Task goal
Check every line of the data below for "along". Copy each one that has it.

----

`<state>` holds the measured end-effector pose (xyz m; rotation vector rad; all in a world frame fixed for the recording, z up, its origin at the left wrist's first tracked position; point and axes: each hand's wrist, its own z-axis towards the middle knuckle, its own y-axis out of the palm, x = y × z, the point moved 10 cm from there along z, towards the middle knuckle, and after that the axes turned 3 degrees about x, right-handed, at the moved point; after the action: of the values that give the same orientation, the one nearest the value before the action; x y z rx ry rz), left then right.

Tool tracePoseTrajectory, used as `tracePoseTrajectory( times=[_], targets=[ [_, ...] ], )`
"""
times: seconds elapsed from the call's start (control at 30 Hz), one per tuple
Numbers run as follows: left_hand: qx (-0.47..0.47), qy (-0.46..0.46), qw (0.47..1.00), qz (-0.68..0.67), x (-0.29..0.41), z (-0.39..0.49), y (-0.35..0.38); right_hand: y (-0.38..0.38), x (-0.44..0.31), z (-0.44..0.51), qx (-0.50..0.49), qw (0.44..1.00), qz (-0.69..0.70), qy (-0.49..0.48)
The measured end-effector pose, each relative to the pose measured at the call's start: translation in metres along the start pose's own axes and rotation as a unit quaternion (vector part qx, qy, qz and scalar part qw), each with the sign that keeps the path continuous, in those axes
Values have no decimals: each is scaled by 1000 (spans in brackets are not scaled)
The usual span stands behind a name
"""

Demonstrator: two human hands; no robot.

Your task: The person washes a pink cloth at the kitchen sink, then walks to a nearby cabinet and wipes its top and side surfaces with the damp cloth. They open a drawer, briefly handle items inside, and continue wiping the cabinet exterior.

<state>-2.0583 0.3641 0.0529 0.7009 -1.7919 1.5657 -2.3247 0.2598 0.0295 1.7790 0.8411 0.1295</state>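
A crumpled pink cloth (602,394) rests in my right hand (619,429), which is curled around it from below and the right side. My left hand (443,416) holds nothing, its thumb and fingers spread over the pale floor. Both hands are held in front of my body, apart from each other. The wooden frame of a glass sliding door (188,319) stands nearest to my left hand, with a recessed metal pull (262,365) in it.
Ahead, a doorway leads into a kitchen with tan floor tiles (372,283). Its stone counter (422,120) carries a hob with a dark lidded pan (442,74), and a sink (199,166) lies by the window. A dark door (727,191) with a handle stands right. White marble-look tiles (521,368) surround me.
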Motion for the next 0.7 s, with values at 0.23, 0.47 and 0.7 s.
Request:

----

Solution for this task
`<state>` holds the measured end-effector pose (xyz m; rotation vector rad; all in a world frame fixed for the recording, z up, its origin at the left wrist's first tracked position; point and axes: each hand's wrist, its own z-axis towards the middle knuckle, its own y-axis out of the palm, x = y × z, the point moved 10 cm from there along z, towards the middle knuckle, and after that the axes turned 3 degrees about x, right-handed, at the moved point; after the action: of the values that give the same orientation, the one nearest the value before the action; x y z rx ry rz), left then right.
The measured end-effector pose, each relative to the pose measured at the call's start: translation in metres along the start pose's own axes and rotation as a unit quaternion (vector part qx, qy, qz and scalar part qw), each with the sign that keeps the path continuous, in those axes

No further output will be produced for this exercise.